This week I've handed out several poems to augment our exploration of the self, existence, and the self's relationship with others. Your comment could take several different forms:

* You might show how the poem addresses a theme (or makes use of an image or technique or relationship or ... that has been developed elsewhere too -- in the existential short story or non-fiction piece you have already written about, in King Lear, in As I Lay Dying, etc.

* You might explain how the way the poem is written contributes to its meaning and effect.

* You could respond in the form of say-play-imply (or say-play-suggest, if you prefer) or SOAPStone + theme or TPCAST + theme.

* You might respond to the poem personally. (Make sure you show an understanding of the poem as you respond to it.) Do you relate or connect? To what? Why?

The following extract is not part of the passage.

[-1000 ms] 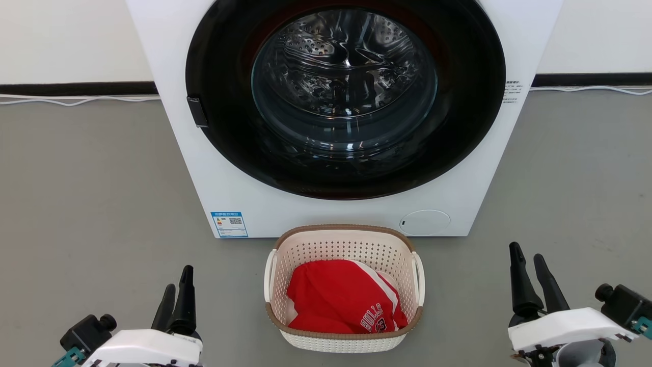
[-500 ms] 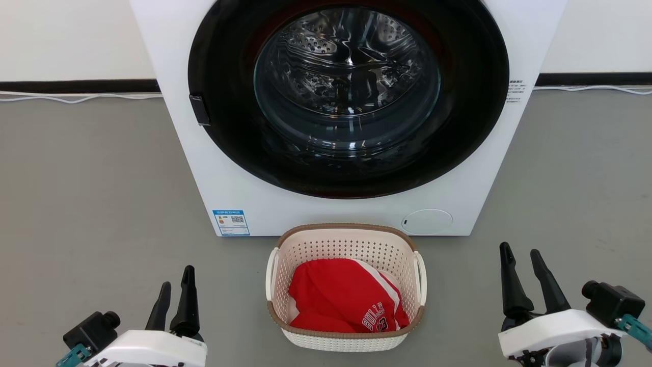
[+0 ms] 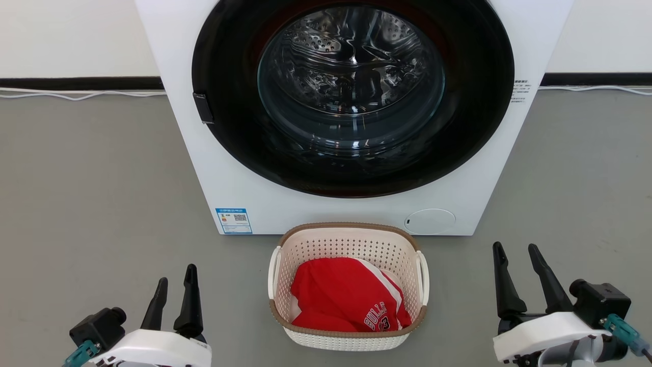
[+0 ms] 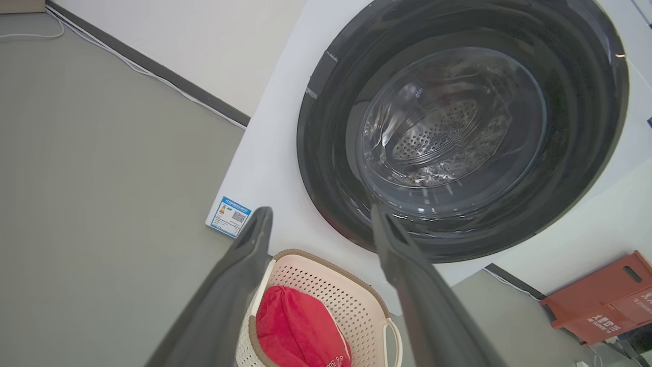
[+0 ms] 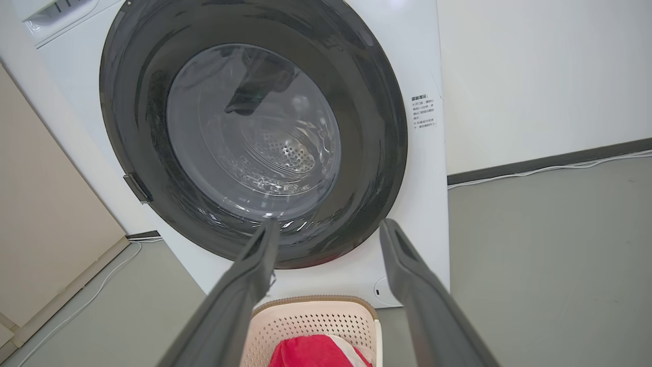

* You might write a poem or brief play in response to the poem. (Again, as long as the literary work shows an understanding of the poem. Append a little note to the end of your creative piece explaining how your poem or play makes use of the original poem.)

Begin your post this way:
First name and last initial: JCook
The name of the poem(s) you will focus on: "They Don't Have to Have that Look" by David Rattray, "The Ache of Marriage" by Denise Levertov, "Preface to a Twenty Volume Suicide Note" by LeRoi Jones, "In the Waiting Room" by Elizabeth Bishop

I am interested in reading what you have to say about these poems.

Wednesday, March 25, 2009

King Lear on TV tonight!

Here's what the WGBH website says:

"Actor Ian McKellen (Lord of the Rings, X-Men) returns to the Royal Shakespeare Company after a 17-year hiatus to perform the title role in this production of William Shakespeare's King Lear, widely considered one of the playwright's most enduring and haunting works. The tragedy begins with Lear proposing to split his kingdom among his three daughters (Frances Barber, Monica Dolan, and Romola Garai) according to how much each can profess her love for him, and spirals forward to dramatize the king's deception, betrayal, and eventual descent into madness."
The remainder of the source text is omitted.